Egli proclama al popolo di Dio: il tuo Dio regna.
Chi
è di sentinella vede il ritorno del Signore e grida di gioia.
Gv, in una meditazione teologica e poetica, descrive cosa sa
la sentinella per riconoscere il ritorno di Dio.
Non
si può riconoscere uno di cui nessuno ci ha parlato, che non
si sa com’è o chi è.
Siamo
chiamati anche noi a modulare le nostra attesa sulla parola di
Dio che descrive chi è o come è Gesù per noi. Il testo può
apparire difficile ma è scritto per noi ed è proposto dalla
liturgia del natale. Evidenziamo quattro aspetti del natale.
1
Il testo si apre con l’espressione in principio,
come fa la Genesi, ma presenta non il caos coperto dalle
tenebre ma l’armonia creata dalla Parola uscita da Dio. Essa
è rivolta verso Dio ed esprime comunione piena con lui, come
l’unione tra colui che parla e la parola detta, tra colui
che genera e colui che è generato; ognuno è la vita,
l’amore e la gioia dell’altro. La Parola è rivolta verso
il creato ed ha con esso un legame stretto, perché esso è
fatto per mezzo della parola e nella parola. La parola è
dunque fonte di vita e di armonia tra Dio, il creato e
l’uomo, perché è vita e luce di tutti. Il Natale congiunge
cielo e terra, passato e futuro; è evento storico, evento che
cambia e fa nuova la storia.
2
La meditazione è interrotta da alcuni versetti
narrativi che collocano la Parola in rapporto al Battista,
alla sua predicazione e al suo battesimo. Egli è mandato
perché tutti credano alla luce. Egli non è la luce vera ma
il crepuscolo, che precede la luce. Giovanni prepara il popolo
ad accogliere la Parola e i credenti che seguono la sua
testimonianza incontrano
la luce piena. La parola dell’AT prepara la parola fatta
carne, che è la pienezza della rivelazione. Maria, Giuseppe e
i pastori sono gente dell’attesa, mentre il popolo che non
attende non si accorge di niente. La funzione del Battista
indicata nel prologo è simile a quella dell’evangelista,
indicata al conclusione del vangelo: condurre a credere in Gesù
per valorizzarlo e avere la vita nel suo nome.
3
La Parola viene εισ τά
ίδια, nelle le cose intime, nel creato che
è la casa della parola.
Come
viene accolto Gesù?
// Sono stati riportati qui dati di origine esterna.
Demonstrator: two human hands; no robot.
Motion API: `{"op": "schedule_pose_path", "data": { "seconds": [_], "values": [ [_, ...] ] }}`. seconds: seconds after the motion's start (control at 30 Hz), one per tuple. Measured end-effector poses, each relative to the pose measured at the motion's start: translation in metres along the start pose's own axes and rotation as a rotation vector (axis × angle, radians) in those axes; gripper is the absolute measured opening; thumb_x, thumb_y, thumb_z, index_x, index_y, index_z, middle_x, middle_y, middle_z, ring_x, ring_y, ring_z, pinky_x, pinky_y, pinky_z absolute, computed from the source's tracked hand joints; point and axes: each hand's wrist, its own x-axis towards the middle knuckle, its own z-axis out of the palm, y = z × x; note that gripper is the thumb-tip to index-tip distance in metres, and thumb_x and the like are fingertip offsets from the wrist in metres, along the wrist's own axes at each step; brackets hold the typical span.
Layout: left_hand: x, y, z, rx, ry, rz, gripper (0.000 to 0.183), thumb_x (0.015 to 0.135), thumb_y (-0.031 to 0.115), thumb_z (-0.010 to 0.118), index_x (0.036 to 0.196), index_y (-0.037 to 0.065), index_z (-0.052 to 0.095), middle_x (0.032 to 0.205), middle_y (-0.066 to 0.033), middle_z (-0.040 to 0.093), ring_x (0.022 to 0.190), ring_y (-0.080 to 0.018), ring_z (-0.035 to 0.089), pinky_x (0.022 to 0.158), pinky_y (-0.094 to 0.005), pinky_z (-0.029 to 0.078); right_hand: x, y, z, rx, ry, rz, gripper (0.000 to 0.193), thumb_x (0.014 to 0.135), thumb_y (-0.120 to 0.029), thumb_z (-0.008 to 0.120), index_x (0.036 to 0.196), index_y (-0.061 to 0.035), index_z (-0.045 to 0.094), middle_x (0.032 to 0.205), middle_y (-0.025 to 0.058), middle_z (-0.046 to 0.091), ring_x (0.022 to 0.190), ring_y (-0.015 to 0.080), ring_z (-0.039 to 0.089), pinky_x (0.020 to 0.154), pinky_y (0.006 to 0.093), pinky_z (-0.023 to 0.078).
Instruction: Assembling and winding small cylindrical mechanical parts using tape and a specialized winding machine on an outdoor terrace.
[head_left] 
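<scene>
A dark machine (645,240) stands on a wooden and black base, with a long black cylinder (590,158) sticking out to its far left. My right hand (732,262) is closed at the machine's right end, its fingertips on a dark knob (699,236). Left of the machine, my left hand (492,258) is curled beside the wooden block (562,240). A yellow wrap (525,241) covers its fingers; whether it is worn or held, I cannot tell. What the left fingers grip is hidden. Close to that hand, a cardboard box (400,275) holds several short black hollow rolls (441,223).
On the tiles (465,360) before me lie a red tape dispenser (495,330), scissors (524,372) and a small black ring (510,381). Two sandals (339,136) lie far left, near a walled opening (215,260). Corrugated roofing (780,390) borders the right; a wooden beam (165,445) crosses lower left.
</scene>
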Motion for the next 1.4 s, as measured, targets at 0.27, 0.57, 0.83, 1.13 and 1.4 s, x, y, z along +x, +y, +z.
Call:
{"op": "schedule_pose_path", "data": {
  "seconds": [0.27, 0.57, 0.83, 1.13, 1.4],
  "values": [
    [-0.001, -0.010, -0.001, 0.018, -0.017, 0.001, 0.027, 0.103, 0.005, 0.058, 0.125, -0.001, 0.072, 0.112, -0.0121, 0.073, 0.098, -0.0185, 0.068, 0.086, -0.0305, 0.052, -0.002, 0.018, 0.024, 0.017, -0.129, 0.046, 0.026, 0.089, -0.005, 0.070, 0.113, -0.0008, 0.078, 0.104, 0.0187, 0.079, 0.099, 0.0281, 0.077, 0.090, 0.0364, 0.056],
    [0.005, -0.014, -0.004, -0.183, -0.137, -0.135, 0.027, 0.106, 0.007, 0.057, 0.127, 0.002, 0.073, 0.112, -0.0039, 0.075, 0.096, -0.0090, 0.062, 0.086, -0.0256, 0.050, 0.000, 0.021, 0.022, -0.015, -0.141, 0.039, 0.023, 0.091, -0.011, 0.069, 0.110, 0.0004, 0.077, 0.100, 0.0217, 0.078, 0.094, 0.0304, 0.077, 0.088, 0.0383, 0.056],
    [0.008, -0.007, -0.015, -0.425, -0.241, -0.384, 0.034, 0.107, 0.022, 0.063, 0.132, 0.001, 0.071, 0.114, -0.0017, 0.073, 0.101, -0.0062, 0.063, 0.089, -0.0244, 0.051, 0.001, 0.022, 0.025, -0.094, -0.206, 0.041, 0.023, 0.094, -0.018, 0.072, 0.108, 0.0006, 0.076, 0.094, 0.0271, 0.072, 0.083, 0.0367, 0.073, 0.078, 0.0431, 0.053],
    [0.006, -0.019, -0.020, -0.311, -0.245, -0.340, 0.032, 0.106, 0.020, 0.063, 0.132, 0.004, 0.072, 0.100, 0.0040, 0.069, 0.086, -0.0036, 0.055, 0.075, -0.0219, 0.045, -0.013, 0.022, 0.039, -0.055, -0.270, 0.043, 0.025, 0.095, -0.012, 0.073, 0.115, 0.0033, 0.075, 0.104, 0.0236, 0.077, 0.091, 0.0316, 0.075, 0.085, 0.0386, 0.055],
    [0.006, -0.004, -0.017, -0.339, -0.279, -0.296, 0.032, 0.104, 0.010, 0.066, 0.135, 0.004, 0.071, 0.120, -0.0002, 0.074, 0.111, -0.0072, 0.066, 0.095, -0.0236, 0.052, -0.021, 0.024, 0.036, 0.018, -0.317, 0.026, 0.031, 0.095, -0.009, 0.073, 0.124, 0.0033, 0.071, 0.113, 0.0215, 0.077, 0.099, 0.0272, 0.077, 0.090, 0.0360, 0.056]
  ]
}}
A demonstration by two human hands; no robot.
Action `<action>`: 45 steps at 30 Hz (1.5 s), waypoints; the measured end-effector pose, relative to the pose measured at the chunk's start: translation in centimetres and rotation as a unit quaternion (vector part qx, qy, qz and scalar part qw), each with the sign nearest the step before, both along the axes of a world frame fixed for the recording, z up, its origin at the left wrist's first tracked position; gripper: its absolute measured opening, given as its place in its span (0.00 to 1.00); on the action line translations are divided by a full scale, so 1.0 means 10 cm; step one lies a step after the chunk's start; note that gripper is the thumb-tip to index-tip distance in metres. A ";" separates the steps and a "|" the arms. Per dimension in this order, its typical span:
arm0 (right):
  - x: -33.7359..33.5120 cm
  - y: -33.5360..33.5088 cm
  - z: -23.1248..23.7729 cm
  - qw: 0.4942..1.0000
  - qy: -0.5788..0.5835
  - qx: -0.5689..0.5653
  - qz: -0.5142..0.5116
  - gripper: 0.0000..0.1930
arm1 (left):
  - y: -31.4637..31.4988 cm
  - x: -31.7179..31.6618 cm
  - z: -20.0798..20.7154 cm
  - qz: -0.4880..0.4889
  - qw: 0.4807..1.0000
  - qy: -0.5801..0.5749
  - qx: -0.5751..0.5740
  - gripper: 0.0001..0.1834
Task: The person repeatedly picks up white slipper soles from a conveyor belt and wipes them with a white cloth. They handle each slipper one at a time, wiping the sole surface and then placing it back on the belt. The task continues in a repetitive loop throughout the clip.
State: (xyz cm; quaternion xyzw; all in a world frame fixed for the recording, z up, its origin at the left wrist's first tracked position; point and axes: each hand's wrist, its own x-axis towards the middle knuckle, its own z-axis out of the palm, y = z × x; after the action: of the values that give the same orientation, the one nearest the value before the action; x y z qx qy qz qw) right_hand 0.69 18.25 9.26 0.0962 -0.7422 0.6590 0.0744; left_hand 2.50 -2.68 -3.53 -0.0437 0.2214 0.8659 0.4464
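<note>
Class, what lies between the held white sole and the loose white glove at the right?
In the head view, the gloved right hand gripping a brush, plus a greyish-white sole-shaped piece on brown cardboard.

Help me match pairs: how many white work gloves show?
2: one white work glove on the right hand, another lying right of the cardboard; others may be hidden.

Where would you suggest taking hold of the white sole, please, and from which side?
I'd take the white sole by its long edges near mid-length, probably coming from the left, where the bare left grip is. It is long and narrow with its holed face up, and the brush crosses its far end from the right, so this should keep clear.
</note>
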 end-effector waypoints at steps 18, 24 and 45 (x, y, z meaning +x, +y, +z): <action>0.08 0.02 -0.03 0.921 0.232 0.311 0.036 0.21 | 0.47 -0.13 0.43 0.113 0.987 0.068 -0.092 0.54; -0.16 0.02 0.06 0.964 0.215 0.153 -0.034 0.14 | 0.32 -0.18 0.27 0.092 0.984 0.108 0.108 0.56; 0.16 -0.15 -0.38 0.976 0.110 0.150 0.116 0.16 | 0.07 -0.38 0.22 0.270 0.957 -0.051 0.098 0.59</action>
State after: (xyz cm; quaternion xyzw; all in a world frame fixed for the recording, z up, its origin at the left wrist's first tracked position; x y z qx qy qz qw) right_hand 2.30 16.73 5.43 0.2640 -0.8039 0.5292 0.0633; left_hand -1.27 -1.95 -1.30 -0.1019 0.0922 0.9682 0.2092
Gli uomini accetteranno di vivere alla
sua luce?
Si
crea la contraddizione predetta nel cantico di Zaccaria. I
suoi non l’accolgono e così rinnegano se stessi e non
raggiungono la vera vita. Il mondo per loro resta avvolto
nelle tenebre e destinato alla morte. Quando Gesù muore le
tenebre coprono la croce e la terra. La creatura umana può
rinunciare a τά ίδια, a ciò di
cui è costituita e di cui ha bisogno.
Altri l’accolgono. Ad essi Dio dà il potere di
diventare figli di Dio. Sono generati di nuovo non da sangui né
dalla volontà di carne, ma dall’alto, cioè da Dio.
Il
natale rende possibile questo evento: la parola diventa carne
e la carne si divinizza.
4
Oggi contempliamo questo mistero, la sua gloria e la
grazia che porta all’uomo.
La
parola pone la sua tenda tra noi. Contempliamo una cosa
attuale, che i nostri occhi possono vedere e che ci provoca a
decidere. La tenda piantata da Gesù nel creato diventa la
nostra casa o resteremo cittadini di un mondo contrapposto a
Dio?
Il
natale pone una alternativa che non possiamo dribblare. Essere
fuori della sua tenda significa essere fuori del suo regno e
della salvezza. Perché Dio viene per regnare, anche se a noi
non interessa o se noi ci opponiamo.
Nel
nostro tempo molti cristiani convertono il natale, ne fanno
una tradizione umana. Come dirà Gesù, sostituiscono la
parola di Dio con la tradizione degli uomini.
Il
natale diventa la festa della famiglia, evento che libera i
buoni sentimenti, i regali, i consumi e gli auguri, cose che
fanno festa all’uomo e non onorano le attese di Dio.
Sta
a noi e solo a noi scegliere. Dio viene perché ci ama e per
la nostra vera gioia.
Accogliamolo,
abitiamo nella sua tenda, diventiamo amici del Figlio e in lui
figli di Dio.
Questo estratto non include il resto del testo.